Re: Unicode and Friends

Christopher Smith Thu, 27 Oct 2005 11:56:34 -0700

Stewart Stremler wrote:
> begin  quoting Christopher Smith as of Wed, Oct 26, 2005 at 01:54:07AM -0700:
>>Stewart Stremler wrote:
>>>Even within ASCII, there's more than one way to spell Shakespeare. That
>>>problem isn't really resolved by choosing a glyph-set.
>>
>>Actually, there is only one canonical spelling Shakespeare. The rest are 
> 
> There are two canonical spellings according to various English teachers
> I had in high school -- one set said "Shakespear" and the other
> "Shakespeare".


One of your teachers was wrong. ;-)

>>"other ways that people spell it". I'm sure you can find some historical 
>>figure who's name was never spelled out in any kind of a canonical 
>>context.
> 
> Or didn't spell it consistently themselves.

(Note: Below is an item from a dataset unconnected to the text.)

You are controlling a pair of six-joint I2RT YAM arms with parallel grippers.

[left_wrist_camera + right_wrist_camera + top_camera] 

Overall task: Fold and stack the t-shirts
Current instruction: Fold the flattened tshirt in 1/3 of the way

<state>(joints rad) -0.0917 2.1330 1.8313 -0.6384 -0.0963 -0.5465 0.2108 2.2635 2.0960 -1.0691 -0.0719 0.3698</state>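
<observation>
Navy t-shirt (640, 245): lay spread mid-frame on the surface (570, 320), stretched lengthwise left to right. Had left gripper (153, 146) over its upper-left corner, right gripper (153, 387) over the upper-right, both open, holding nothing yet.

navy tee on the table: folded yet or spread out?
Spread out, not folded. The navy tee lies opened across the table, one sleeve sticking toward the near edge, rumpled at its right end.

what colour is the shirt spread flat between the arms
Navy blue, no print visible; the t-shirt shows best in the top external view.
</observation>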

Actually, even if they get it wrong sometimes, there are usually legal
documents which can clarify things. Still, there are exceptions.

>>         The point remains there are a lot of contexts being able to use 
>>the native alphabet really does avoid the problem.
> 
> Sure. "Do it my way and hang everyone else" solves a lot of problems. If
> we're going have that, I'd just as soon the way be my way.

That approach tends to be particularly offensive. Standards like Unicode
allow one to say, "hey, I'm not imposing my perspective on you, I'm
going with a standard." If you don't have a sense as to why this is
important, you've never used software written in Japan by a programmer
employing a similar attitude. ;-)

>>>And if you have glyphs that look similiar in some font, the problem
>>>comes back... and so allowing all glyphs wasn't really a solution anyway.
>>
>>Huh? No. The problem isn't with end users. The problem is with the 
>>computers. End users can easily recognize that multiple spellings of 
>>Tchaikovsky are talking about the same name, but computers have a real 
>>hard time doing so unless you teach them on a case-by-case basis.
> 
> Exactly. When you have similiar glyphs, the computer *still* can't tell,
> and the user can.   Consider those fonts where l == 1 -- when the user
> sees schoo1, he reads 'school', but the computer says "nope, different".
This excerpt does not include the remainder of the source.